### Task
Nothing but the lines from the one containing "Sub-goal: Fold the" through the last line of the data below should be returned, each copied exactly.

### Data shown

....................

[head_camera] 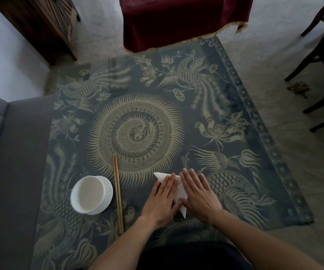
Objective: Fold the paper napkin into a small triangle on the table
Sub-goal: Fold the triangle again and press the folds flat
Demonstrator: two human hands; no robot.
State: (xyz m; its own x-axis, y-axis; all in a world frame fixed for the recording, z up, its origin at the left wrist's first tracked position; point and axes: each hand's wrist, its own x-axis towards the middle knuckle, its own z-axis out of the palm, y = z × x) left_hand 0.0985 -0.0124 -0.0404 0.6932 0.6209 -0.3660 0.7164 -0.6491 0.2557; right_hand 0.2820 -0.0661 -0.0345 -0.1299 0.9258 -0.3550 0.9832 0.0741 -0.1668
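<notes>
Left hand [162,199] and right hand [199,193], fingers flat and open, press a white napkin [180,191] into a triangle on the patterned bench [254,133]; firm strokes along the fold should sharpen the crease.

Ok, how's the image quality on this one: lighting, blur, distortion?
Head view: dim, flat light with no hard shadows; the white napkin and bowl stand out brightest. The right hand shows slight motion blur at its fingertips; the left hand is sharper. Wide-angle distortion bows the table edges, and faint reflections streak the table's far left.
</notes>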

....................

### Your solution
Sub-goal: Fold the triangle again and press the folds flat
Demonstrator: two human hands; no robot.
State: (xyz m; its own x-axis, y-axis; all in a world frame fixed for the recording, z up, its origin at the left wrist's first tracked position; point and axes: each hand's wrist, its own x-axis towards the middle knuckle, its own z-axis out of the palm, y = z × x) left_hand 0.0985 -0.0124 -0.0404 0.6932 0.6209 -0.3660 0.7164 -0.6491 0.2557; right_hand 0.2820 -0.0661 -0.0345 -0.1299 0.9258 -0.3550 0.9832 0.0741 -0.1668
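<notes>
Left hand [162,199] and right hand [199,193], fingers flat and open, press a white napkin [180,191] into a triangle on the patterned bench [254,133]; firm strokes along the fold should sharpen the crease.

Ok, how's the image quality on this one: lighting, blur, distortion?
Head view: dim, flat light with no hard shadows; the white napkin and bowl stand out brightest. The right hand shows slight motion blur at its fingertips; the left hand is sharper. Wide-angle distortion bows the table edges, and faint reflections streak the table's far left.
</notes>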

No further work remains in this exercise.